Rios brasileiros podem ser ‘Mississipis’ do agro, dizem especialistas 

Investimentos em hidrovias e integração de modais poderiam reduzir custos logísticos e aumentar a competitividade do setor.

Há anos, representantes do agronegócio brasileiro alertam para os gargalos em infraestrutura e armazenagem que não acompanharam o aumento da produtividade, elevando custos e comprometendo a competitividade do setor. 

Apesar de grande parte do escoamento depender do transporte rodoviário, o país possui rios navegáveis que poderiam funcionar como verdadeiros ‘Mississipis’ – principal via de transporte agrícola nos Estados Unidos –, capazes de reduzir significativamente os custos logísticos e ampliar a eficiência do agronegócio.

A assessora técnica de logística e infraestrutura da Confederação da Agricultura e Pecuária do Brasil (CNA), Elisangela Pereira Lopes, lembra que quando o escoamento da produção depende exclusivamente do caminhão, o custo sobe exponencialmente. “Vejam, a soja saindo de Santos até a China custa US$ 126 por tonelada. Quando há uma mescla de outros modais de transporte, como caminhões mais ferrovia, esse custo diminui um pouquinho, cai para US$ 120 por tonelada”, exemplificou. “Mas, quando você mescla a hidrovia, com a ferrovia e o modal rodoviário, esse custo cai ainda mais, para US$ 108 dólares”, complementou Lopes, ao citar dados da Associação Nacional dos Exportadores de Cereais, durante a 6ª Datagro abertura de safra de soja, milho e algodão.

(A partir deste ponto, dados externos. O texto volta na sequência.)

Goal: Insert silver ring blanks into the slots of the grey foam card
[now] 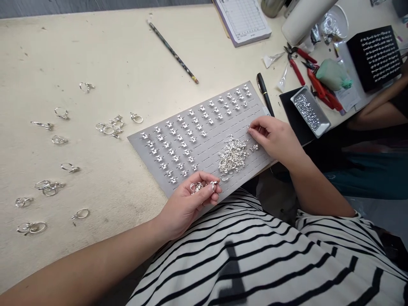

Ela compara ainda com os Estados Unidos, onde o uso intenso de hidrovias, à exemplo do Rio Mississippi, reduz o custo de transporte em quase metade: a mesma soja, saindo de Illinois, com o transporte hidroviário, chega na China a um custo de US$ 67 por tonelada. “O Brasil tem rios navegáveis, mas ainda não exploramos seu potencial. Se investirmos, poderemos reduzir custos e aumentar a competitividade do agronegócio”, reforçou. 

Entre esses trechos potenciais, a especialista destaca os rios Tocantins, Tietê-Paraná, Tapajós e Madeira. “Eles poderiam ser utilizados de forma intensa, mas a falta de investimento em dragagem e derrocamento impede”, pontua. 

Para Thomé Luiz Guth, superintendente de Logística Operacional da Companhia Nacional de Abastecimento (Conab), os gargalos logísticos geram um impacto financeiro direto. “Para você ter uma ideia, só a diferença de movimentação de uma carga de milho, de Sorriso (MT) para Santos (SP), levando por Miritituba (PA), que você diminui uns mil quilômetros, mais ou menos, tem uma diferença de R$ 100 por tonelada de carga transportada”, afirma. Ele enfatiza que, num país em que o superávit da balança comercial depende do agronegócio, a logística merece atenção estratégica.

Armazenagem

Além da infraestrutura, o setor ainda encara déficit em armazenagem. Guth detalha que a capacidade de armazenagem em grandes estados produtores, como Mato Grosso e  Goiás, caiu de 92% frente a produção em 2010 para apenas 47% atualmente. “Mesmo em estados com alguma capacidade de sobra, como parte do Paraná e do Sul, a infraestrutura muitas vezes não atende às necessidades”, explica.

Nesse aspecto, Thomé destaca que a solução vai além do crédito para construção de armazéns no nível da fazenda. Na visão dele é necessário:

Crédito facilitado para prestadores de serviço, permitindo que empresas especializadas, como cerealistas, ofereçam armazenagem aos produtores;
Modernização de armazéns existentes, especialmente em regiões com capacidade ociosa, mas infraestrutura obsoleta;
Expansão de armazéns em regiões deficitárias, como o oeste da Bahia, Piauí e Pará;
Capacitação profissional e treinamento de produtores, incluindo manejo, cálculo de custos de armazenagem e uso de ferramentas de mercado, como contratos futuros e opções;
Pesquisa e desenvolvimento em estruturas inovadoras, como silos de construção rápida;
Diversificação de modalidades de financiamento, incluindo instrumentos como os Fiagros;
Rastreabilidade e adequação para pequenos e médios produtores, garantindo acesso para diferentes portes de produção.
“São ações que o governo tem que trabalhar de forma conjunta com a iniciativa privada. Ela não é uma ação única simplesmente de crédito”, salientou.